Chromosome structure

Fluorescent staining highlights the chromosomes of the bacterial pathogen Salmonella enteriditis. The cytoplasm is orange, and the chromosome fluoresces in bright yellow. Some bacteria appear to have more than one chromosome because they are in the process of dividing.

DNA is associated with proteins; each DNA with its associated proteins is called a chromosome. Chromosome consists of two sister chromatids, which contain densely organized double helix of DNA, and centromere (primary constriction) that connects them. This organization holds true for prokaryotic and eukaryotic cells and even for viruses.

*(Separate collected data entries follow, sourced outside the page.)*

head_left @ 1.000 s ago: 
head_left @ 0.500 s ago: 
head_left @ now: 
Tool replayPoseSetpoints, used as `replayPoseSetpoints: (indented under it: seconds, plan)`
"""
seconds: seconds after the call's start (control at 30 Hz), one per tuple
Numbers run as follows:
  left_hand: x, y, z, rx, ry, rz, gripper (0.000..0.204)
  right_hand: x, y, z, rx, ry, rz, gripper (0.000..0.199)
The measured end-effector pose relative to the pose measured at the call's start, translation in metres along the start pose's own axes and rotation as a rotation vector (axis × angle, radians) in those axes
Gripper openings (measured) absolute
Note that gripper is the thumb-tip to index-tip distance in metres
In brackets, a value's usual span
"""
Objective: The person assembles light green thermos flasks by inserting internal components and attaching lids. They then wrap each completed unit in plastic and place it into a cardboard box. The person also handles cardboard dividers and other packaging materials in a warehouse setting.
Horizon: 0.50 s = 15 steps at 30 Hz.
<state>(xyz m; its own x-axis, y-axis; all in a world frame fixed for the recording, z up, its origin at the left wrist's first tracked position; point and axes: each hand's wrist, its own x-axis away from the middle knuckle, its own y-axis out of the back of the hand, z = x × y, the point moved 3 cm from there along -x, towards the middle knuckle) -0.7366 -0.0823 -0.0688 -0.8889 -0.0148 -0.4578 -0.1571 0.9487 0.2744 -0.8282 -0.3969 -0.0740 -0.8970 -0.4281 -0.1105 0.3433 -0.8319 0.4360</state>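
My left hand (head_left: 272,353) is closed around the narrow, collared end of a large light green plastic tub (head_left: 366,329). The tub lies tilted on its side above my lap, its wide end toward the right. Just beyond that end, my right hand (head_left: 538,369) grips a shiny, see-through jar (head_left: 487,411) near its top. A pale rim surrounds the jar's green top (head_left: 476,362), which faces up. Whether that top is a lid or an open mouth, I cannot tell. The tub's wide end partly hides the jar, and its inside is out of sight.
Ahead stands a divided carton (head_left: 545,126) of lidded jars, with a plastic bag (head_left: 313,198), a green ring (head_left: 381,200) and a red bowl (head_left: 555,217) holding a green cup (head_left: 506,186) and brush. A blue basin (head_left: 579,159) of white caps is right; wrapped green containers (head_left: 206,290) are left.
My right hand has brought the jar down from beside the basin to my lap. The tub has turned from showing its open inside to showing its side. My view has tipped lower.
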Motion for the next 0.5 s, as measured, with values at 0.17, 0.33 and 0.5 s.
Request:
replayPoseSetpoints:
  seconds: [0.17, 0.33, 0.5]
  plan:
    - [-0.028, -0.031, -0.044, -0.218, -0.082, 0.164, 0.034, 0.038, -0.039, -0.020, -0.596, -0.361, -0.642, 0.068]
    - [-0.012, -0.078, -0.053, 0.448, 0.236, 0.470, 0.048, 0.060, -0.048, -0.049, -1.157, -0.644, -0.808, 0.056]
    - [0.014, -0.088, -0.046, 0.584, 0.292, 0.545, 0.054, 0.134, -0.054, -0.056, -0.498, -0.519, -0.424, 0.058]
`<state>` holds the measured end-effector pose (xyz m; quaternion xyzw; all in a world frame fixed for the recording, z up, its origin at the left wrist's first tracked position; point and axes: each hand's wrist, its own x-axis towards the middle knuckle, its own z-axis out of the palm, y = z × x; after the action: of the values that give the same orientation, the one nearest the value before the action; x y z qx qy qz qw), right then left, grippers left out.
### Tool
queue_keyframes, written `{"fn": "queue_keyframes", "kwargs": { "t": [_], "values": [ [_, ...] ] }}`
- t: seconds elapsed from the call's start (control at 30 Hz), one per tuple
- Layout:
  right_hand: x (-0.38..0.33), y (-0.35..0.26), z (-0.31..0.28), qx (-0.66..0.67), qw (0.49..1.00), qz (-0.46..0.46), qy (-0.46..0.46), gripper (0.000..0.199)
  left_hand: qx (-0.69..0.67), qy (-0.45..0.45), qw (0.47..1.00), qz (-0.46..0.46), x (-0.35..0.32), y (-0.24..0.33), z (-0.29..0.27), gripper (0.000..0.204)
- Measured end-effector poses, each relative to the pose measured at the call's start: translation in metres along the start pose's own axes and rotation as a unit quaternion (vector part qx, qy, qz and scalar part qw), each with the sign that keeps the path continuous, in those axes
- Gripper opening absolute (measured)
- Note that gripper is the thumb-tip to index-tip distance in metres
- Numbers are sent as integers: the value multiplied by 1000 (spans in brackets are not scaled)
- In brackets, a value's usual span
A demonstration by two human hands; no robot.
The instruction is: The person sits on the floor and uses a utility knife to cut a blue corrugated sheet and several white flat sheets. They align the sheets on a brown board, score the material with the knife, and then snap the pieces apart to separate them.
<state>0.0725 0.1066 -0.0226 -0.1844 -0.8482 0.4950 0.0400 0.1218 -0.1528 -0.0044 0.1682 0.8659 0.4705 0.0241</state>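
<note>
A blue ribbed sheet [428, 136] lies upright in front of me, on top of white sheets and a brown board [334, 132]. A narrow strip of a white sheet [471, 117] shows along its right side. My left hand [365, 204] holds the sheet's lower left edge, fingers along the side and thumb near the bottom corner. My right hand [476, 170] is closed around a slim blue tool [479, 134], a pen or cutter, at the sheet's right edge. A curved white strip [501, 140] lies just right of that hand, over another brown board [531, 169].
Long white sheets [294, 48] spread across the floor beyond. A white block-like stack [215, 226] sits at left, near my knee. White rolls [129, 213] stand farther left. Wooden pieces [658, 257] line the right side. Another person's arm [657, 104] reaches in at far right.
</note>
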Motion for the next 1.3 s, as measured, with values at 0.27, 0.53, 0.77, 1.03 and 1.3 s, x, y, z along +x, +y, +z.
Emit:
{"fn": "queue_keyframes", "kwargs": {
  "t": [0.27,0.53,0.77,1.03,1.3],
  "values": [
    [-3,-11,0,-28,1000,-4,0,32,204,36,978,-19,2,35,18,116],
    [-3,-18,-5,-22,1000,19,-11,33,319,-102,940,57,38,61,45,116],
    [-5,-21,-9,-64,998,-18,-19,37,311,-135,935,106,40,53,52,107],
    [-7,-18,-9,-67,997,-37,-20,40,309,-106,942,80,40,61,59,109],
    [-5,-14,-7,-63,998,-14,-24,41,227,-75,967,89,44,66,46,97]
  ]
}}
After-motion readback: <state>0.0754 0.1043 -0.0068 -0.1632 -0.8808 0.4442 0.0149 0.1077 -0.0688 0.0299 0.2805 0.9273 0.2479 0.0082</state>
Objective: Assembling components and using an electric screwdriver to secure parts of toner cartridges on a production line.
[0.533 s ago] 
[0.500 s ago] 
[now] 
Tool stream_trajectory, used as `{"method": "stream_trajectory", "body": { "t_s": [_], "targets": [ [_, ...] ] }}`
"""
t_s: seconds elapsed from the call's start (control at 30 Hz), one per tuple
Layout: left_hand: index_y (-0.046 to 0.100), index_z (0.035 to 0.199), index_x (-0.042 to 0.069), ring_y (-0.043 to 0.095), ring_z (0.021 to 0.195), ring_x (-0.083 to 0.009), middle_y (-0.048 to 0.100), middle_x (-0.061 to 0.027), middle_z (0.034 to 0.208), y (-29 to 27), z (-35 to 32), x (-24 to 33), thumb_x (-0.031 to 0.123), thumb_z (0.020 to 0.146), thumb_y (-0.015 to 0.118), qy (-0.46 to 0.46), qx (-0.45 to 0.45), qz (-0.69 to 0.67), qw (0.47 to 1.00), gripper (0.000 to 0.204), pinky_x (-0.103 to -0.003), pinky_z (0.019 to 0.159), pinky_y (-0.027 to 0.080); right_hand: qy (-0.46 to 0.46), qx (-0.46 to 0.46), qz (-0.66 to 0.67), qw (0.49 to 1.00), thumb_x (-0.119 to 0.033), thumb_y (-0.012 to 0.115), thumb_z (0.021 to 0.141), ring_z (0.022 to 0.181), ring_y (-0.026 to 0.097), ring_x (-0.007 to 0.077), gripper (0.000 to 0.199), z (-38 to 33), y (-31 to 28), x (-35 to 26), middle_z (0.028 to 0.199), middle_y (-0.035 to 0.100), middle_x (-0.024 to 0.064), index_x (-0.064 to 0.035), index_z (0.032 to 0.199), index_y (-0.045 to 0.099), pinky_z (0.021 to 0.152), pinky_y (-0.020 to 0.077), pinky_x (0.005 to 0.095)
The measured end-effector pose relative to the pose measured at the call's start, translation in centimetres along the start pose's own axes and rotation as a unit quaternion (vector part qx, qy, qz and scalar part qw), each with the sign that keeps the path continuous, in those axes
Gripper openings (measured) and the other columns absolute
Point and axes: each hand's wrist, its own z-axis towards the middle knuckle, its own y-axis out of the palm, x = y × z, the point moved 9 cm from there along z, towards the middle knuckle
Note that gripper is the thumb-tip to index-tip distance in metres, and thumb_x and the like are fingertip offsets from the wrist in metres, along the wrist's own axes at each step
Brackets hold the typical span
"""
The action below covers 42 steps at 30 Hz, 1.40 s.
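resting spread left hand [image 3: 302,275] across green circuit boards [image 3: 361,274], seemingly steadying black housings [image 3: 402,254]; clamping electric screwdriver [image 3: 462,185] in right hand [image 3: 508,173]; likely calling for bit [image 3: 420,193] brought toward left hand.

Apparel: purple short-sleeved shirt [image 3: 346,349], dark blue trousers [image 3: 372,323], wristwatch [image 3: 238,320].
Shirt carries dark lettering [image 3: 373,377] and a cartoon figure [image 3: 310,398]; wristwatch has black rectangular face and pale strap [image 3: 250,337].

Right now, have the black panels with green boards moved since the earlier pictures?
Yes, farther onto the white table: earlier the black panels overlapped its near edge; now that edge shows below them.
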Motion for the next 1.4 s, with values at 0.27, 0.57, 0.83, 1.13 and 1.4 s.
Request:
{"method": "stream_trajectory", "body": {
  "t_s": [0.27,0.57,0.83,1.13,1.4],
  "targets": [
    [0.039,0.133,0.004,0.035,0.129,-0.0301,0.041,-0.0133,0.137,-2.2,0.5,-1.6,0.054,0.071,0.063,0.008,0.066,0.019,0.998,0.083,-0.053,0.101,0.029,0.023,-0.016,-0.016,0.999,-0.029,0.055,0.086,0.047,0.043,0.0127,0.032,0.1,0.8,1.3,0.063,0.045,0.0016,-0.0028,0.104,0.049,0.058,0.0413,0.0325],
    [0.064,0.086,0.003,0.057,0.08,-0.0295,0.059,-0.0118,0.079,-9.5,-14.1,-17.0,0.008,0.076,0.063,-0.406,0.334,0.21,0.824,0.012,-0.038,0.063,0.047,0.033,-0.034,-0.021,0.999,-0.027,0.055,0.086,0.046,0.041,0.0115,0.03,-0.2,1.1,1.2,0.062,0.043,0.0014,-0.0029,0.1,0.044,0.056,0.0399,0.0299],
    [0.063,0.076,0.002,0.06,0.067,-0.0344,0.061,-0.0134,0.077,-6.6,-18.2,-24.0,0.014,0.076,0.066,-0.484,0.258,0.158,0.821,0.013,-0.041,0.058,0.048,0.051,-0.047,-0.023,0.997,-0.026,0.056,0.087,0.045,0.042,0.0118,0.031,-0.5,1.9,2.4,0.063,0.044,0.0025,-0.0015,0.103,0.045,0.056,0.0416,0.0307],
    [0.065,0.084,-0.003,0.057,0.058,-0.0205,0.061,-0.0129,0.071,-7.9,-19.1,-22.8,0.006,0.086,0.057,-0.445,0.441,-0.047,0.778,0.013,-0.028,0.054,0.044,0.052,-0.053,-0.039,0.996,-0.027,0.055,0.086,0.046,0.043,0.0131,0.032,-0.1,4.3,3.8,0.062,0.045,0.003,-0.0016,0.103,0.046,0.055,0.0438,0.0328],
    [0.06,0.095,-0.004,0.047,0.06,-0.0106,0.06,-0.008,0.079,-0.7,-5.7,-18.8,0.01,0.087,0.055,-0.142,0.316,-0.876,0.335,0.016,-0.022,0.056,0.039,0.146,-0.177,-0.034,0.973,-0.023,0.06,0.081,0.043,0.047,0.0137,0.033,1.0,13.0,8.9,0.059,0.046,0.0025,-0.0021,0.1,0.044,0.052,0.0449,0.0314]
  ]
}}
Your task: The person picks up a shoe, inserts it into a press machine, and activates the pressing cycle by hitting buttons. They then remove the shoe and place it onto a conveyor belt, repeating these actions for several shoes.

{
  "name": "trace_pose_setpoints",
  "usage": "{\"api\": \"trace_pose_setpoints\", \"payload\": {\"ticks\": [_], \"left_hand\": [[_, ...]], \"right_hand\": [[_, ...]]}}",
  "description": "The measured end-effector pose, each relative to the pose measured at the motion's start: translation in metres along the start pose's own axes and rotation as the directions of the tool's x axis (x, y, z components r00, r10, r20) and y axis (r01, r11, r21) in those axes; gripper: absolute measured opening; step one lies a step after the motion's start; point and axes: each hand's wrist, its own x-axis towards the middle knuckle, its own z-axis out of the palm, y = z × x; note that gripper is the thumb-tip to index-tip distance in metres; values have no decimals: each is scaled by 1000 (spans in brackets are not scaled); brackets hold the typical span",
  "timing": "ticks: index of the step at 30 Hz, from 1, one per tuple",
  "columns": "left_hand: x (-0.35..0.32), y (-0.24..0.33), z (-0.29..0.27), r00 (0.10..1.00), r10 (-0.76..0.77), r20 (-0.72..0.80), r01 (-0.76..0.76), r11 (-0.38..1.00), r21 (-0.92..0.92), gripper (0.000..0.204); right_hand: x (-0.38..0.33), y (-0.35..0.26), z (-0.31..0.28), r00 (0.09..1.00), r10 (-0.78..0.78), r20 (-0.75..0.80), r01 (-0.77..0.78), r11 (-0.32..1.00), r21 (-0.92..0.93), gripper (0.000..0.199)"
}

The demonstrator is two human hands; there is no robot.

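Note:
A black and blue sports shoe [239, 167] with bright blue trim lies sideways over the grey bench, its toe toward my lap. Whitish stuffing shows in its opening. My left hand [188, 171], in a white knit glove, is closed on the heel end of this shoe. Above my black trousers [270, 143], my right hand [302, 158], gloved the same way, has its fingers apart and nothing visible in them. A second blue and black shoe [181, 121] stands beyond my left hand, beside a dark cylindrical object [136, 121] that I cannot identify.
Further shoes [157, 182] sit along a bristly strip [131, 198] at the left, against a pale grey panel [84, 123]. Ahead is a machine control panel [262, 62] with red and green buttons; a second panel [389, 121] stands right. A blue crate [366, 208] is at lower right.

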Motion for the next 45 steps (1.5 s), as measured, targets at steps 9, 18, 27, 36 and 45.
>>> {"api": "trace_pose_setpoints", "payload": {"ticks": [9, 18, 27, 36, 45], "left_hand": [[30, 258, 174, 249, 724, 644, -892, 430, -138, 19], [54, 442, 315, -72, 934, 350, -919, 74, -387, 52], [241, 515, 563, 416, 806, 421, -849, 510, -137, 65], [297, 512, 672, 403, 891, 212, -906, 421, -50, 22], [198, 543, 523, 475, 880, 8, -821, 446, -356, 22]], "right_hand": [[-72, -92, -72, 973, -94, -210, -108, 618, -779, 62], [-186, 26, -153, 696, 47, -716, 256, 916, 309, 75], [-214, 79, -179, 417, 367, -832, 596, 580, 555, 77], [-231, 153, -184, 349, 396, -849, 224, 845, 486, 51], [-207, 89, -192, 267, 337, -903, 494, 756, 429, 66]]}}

Packaging of the DNA into chromosomes serves several important functions.

· The chromosome is a compact form of the DNA that readily fits inside the cell.

· Packaging the DNA into chromosomes serves to protect the DNA from damage. Completely naked DNA molecules are relatively unstable in cells. In contrast, chromosomal DNA is extremely stable, allowing the information encoded by the DNA to be reliably passed on.

· Only DNA packaged into a chromosome can be transmitted efficiently to both daughter cells each time a cell divides.

· The chromosome gives an overall organization to each DNA molecule. This organization facilitates gene expression as well as the recombination between parental chromosomes that generates the diversity observed among different individuals of any organism.

Chromosomal DNA contains genes, regulatory elements and additional nucleotide sequences. All eukaryotic cells have multiple linear chromosomes; the number of chromosomes typically varies from 2 to less than 50. An average human chromosome is about 45 nm in length of 130·10⁶ bp. If the DNA helix of a diploid human cell rolls out, its length would have been about 2 meters. During mitosis at metaphase and prometaphase chromosomes have a length of from 2 to 11 microns, which enables microscopic examination of stained individual chromosomes. Chromosomes are located in the nuclei of all human cells (except mature red blood cells, they do not have nuclei), and each cell contains 23 pairs of different chromosomes. The number, size, and shape of chromosomes are clearly defined and specific to each species.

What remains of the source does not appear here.